**INSTRUCTIONS TO FOLLOW**.
Copy out every line of the records in which "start" can be found.

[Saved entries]
——

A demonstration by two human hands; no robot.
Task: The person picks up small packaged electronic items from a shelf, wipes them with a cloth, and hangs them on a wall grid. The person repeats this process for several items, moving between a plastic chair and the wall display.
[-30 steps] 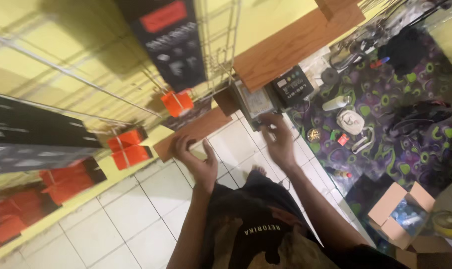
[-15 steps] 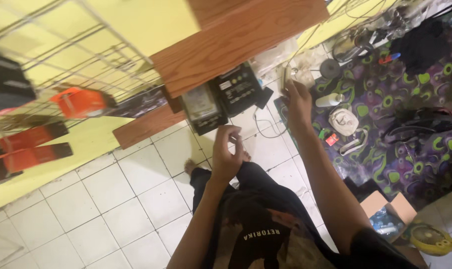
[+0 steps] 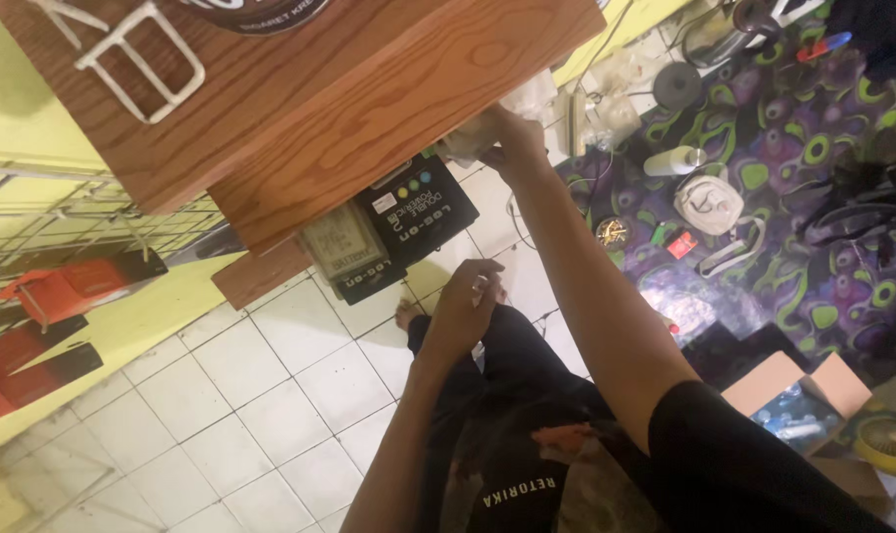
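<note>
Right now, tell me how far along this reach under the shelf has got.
Done: right hand is at the wooden shelf's edge, on a pale crumpled thing. In hand: that grip, though how firm is unclear. Left: the pale thing is not out; left hand hangs empty above the black box.

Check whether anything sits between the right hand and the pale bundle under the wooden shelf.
Nothing visible does. The right hand is already on the pale bundle at the shelf edge. The left hand hangs apart, lower, above the tiled floor.
</note>
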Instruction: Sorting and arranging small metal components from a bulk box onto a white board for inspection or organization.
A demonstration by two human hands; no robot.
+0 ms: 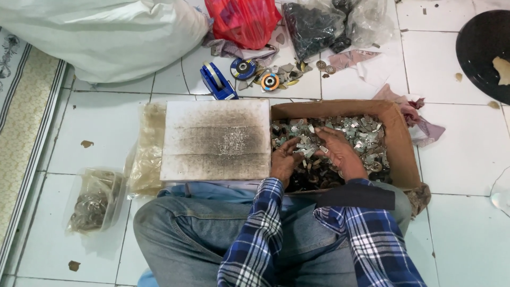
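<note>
I sit cross-legged on a white tiled floor with a brown cardboard box [399,139] in front of my knees. It holds a heap of small silvery and dark metal parts [357,135]. My left hand [283,159] rests palm-up in the heap at the box's left side, with a few metal parts lying in its curled fingers. My right hand [338,151] lies palm-down on the pile just to the right, fingers spread and touching the parts beside the left hand. A white board [217,139] smudged dark grey lies flat to the left of the box.
A clear plastic bag [94,202] of dark parts sits at the left. Behind the board lie a blue tape dispenser [217,81] and round abrasive discs [244,68]. A white sack [106,37], a red bag [243,20], dark-filled clear bags [313,25] and a black round object [486,53] stand farther back.
</note>
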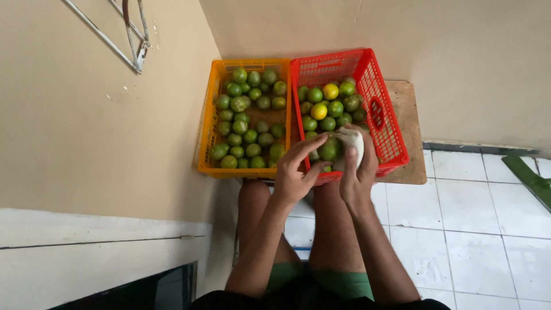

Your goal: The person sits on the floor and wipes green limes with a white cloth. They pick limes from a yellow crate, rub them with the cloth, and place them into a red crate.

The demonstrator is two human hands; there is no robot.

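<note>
I see my left hand [294, 172] gripping a round green lime [329, 150] over the red plastic crate's [385, 117] front edge, my right hand [357, 172] pressing a white cloth [351, 143] against it.

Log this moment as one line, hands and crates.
left hand: holds green citrus fruit | right hand: white cloth against fruit | over red crate | orange crate beside it

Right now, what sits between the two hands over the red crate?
In the head view, a green citrus fruit sits between them: the left hand grips its near side, and the right hand presses a white cloth against its other side, above the red crate.
</note>
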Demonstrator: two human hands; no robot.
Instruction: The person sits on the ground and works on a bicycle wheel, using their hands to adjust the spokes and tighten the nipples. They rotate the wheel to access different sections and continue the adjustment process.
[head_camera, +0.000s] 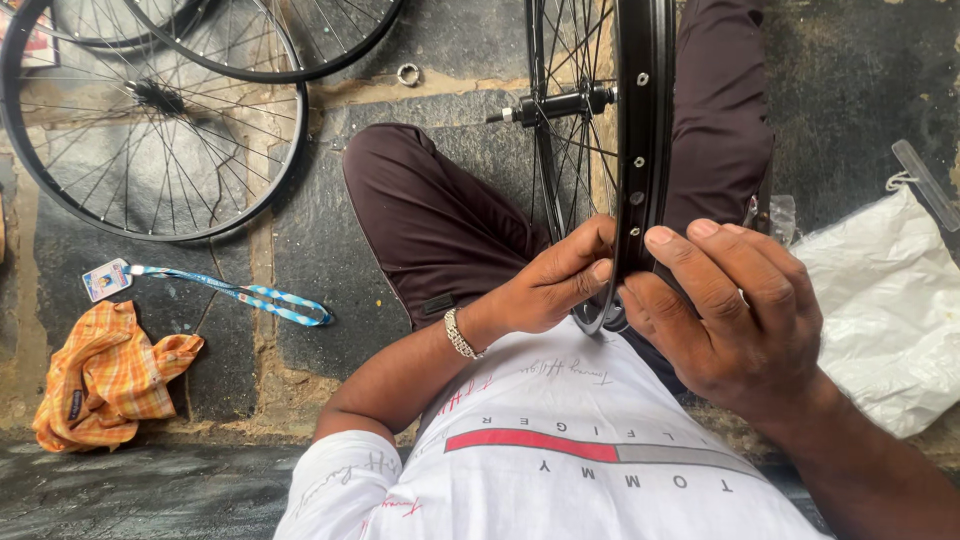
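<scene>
Because you sit on the stone floor (330, 230) with the black bicycle wheel rim (645, 130) upright between your legs, both hands meet at its near edge: your left hand (555, 280) pinches the rim at 9 o'clock, your right hand (735, 310) wraps it at 3 o'clock. What your fingertips press is hidden; the rim top is cut off.

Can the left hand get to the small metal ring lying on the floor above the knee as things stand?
Probably not without letting go. The left hand is pressed on the black wheel rim beside the right hand, and the metal ring lies beyond the bent knee. Nothing covers the ring, though.
</scene>
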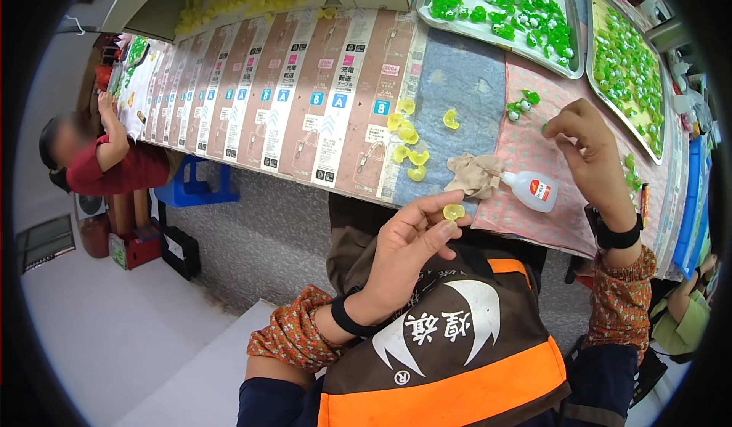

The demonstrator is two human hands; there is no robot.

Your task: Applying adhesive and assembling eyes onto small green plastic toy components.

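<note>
Yellow translucent plastic, a small rounded piece [454, 212], sits pinched between the thumb and fingertips of the left hand [404, 248], which is raised in front of the person's chest, just short of the near edge of the tabletop [473, 84]. The right hand [587, 149] is over the pink checked cloth [534, 152] on the tabletop, its fingers drawn narrow around a tiny green piece [544, 129] at the fingertips; only a sliver of that piece shows.

Several more small yellow plastic pieces [408, 141] lie loose on the blue-grey cloth [465, 76], well apart from the held one. A crumpled beige rag [474, 175] rests near the table edge, and a small white squeeze bottle with a red label [532, 191] lies on its side just beside it, its nozzle pointing toward the rag. Two little green plastic figures [522, 105] lie on the pink cloth near the right hand.

At the far side stand two metal trays, one [427, 9] full of green figures, the other [591, 61] by the right edge likewise filled. Flat printed cardboard packaging [290, 99] covers the left stretch of the tabletop. Another person in a red top [114, 164] sits at the far left end.
</note>
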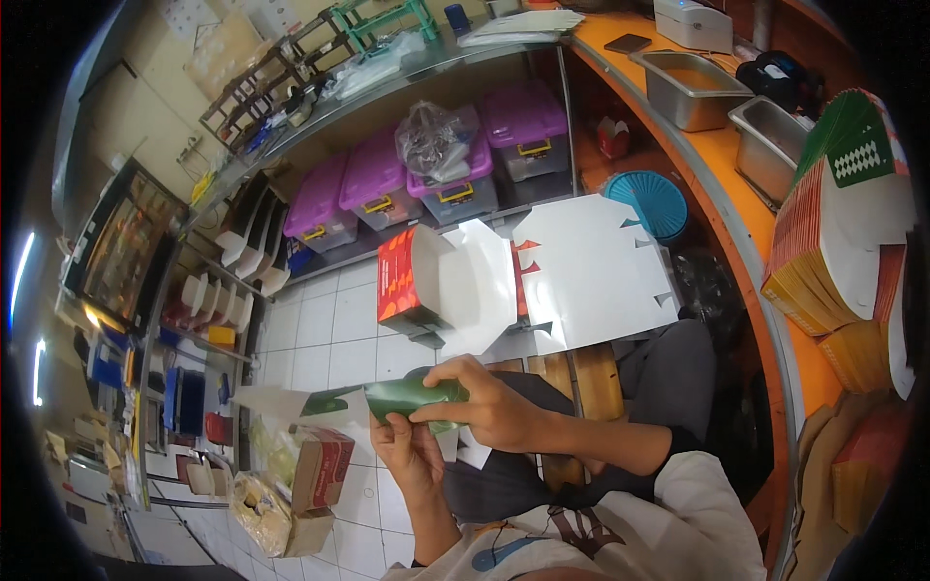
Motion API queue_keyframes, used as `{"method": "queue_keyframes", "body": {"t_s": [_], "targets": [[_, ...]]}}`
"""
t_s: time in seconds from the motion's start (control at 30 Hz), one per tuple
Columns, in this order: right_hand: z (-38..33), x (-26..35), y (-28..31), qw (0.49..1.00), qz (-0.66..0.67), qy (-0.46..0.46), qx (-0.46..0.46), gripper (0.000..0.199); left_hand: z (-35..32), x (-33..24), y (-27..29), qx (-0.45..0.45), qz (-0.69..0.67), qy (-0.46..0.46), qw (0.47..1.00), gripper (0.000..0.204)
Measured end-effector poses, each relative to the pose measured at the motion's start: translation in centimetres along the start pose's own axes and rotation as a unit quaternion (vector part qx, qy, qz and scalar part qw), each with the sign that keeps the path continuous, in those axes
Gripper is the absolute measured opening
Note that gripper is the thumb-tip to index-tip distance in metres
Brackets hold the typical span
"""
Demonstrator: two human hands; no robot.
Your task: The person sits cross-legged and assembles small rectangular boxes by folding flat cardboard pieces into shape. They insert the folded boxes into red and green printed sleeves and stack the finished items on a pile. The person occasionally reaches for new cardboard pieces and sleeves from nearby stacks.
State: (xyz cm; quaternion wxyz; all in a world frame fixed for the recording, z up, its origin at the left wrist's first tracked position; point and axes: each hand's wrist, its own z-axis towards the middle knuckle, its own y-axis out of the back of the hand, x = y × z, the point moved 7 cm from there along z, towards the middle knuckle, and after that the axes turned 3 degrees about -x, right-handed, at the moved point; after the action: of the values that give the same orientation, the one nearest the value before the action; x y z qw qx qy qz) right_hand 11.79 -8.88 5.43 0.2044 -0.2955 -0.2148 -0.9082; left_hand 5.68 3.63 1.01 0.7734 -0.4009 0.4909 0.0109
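Observation:
Both hands grip a green printed paperboard carton (392,395), held above my lap, with a paler flap reaching out to its left. My left hand (407,447) pinches its lower edge from below. Across the right end of the carton, my right hand (484,409) has its fingers closed on the board. Ahead of the hands are a red box with white inner walls (412,279) and an open white flap (481,290). Right beside it lie flat white die-cut box blanks (601,276). The carton's far underside is hidden.
An orange counter (712,174) runs along the right, carrying a stack of nested red-and-green cartons (833,232) and metal pans (690,92). Purple-lidded bins (387,179) sit under the back shelf. A teal basket (647,205) and a cardboard box (320,474) flank the work area.

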Motion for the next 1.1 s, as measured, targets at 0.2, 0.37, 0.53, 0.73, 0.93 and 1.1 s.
{"method": "queue_keyframes", "body": {"t_s": [0.2, 0.37, 0.53, 0.73, 0.93, 1.1], "targets": [[-0.3, 0.2, -0.7, 0.999, 0.039, -0.015, 0.007, 0.054, -0.8, -0.5, -0.1, -0.027, -0.017, -0.025, 0.999, 0.031], [-0.3, 0.2, -0.5, 0.998, 0.054, -0.019, 0.009, 0.059, -0.8, -0.3, 0.2, -0.028, 0.018, -0.064, 0.997, 0.029], [-0.3, 0.2, -0.3, 0.998, 0.060, -0.018, 0.004, 0.058, -0.8, -0.2, 0.3, -0.040, 0.052, -0.053, 0.996, 0.026], [-0.1, -0.9, 0.1, 1.000, -0.019, 0.004, 0.002, 0.047, 0.1, -0.5, -0.7, -0.016, 0.044, -0.011, 0.999, 0.022], [1.2, 0.6, 3.2, 0.990, -0.121, 0.069, 0.029, 0.017, 1.6, -1.8, 1.1, -0.056, -0.140, 0.147, 0.978, 0.043], [1.5, 1.3, 3.9, 0.984, -0.140, 0.101, 0.044, 0.010, 2.8, -2.0, 3.1, -0.012, -0.063, 0.220, 0.973, 0.044]]}}
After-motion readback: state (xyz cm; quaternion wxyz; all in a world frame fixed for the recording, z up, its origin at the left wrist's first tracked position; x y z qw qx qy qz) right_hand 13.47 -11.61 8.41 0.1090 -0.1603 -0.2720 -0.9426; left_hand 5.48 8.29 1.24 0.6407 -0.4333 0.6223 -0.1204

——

**REPLY TO THE TASK**.
t_s: time in seconds from the motion's start (control at 30 Hz), one per tuple
Measured end-effector poses, each relative to the pose measured at the motion's start: translation in centimetres along the start pose's own axes and rotation as a unit quaternion (vector part qx, qy, qz and scalar part qw), each with the sign that keeps the path continuous, in those axes

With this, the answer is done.